Description of the task:
Repeat, exactly as written, the line with "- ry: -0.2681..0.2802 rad" and every line that follows it in the material below, ending with the last.

Source data:

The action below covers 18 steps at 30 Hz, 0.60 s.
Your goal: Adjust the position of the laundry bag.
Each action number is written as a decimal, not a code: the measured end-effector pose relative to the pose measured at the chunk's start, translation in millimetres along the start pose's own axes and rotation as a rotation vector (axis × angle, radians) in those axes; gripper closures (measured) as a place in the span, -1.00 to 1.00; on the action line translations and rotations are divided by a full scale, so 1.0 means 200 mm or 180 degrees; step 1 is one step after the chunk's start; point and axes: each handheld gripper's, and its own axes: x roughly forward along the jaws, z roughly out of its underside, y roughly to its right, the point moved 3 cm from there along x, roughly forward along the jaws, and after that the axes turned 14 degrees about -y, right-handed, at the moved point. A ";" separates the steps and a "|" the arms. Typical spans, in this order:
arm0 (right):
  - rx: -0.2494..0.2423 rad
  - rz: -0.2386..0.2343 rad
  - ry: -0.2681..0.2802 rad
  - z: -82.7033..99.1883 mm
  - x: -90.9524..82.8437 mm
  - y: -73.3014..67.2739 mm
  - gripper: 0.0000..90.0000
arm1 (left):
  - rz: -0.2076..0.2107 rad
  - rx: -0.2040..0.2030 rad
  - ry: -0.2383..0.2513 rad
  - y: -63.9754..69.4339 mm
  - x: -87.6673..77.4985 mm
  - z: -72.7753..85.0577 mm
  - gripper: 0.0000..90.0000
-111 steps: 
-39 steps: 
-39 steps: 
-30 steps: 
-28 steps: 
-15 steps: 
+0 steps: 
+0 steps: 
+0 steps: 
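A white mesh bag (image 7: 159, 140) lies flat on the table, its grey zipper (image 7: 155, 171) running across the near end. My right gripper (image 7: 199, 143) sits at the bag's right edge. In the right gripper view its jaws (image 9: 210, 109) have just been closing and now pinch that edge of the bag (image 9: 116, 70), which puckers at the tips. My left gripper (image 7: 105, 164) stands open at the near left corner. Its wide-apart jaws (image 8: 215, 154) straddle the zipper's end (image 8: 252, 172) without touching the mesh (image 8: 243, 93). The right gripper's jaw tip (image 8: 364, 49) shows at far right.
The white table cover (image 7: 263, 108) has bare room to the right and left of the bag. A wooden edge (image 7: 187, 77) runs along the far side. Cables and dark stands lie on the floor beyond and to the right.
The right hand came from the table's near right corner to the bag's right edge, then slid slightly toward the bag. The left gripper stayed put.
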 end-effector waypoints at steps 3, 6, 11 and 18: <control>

Output below:
  - ry: -0.2681..0.2802 rad
  - z: -82.7033..99.1883 mm
  - x: -90.9524..82.8437 mm
  - y: -73.3014..67.2739 mm
  - gripper: 0.0000..90.0000
arm1 (left):
  - rz: -0.2076..0.2107 rad
  - rx: -0.2040..0.2030 rad
  - ry: -0.2383..0.2513 rad
  - y: -63.9754..69.4339 mm
  - x: -87.6673..77.4985 mm
  - z: -72.7753..85.0577 mm
  - gripper: 0.0000..90.0000
-111 steps: 
-39 steps: 
-39 steps: 
-30 steps: 
-28 steps: 
-15 steps: 
+0 steps: 
+0 steps: 
+0 steps: 
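A white mesh bag (image 7: 159, 140) lies flat on the table, its grey zipper (image 7: 155, 171) running across the near end. My right gripper (image 7: 199, 143) sits at the bag's right edge. In the right gripper view its jaws (image 9: 210, 109) have just been closing and now pinch that edge of the bag (image 9: 116, 70), which puckers at the tips. My left gripper (image 7: 105, 164) stands open at the near left corner. Its wide-apart jaws (image 8: 215, 154) straddle the zipper's end (image 8: 252, 172) without touching the mesh (image 8: 243, 93). The right gripper's jaw tip (image 8: 364, 49) shows at far right.
The white table cover (image 7: 263, 108) has bare room to the right and left of the bag. A wooden edge (image 7: 187, 77) runs along the far side. Cables and dark stands lie on the floor beyond and to the right.
The right hand came from the table's near right corner to the bag's right edge, then slid slightly toward the bag. The left gripper stayed put.
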 end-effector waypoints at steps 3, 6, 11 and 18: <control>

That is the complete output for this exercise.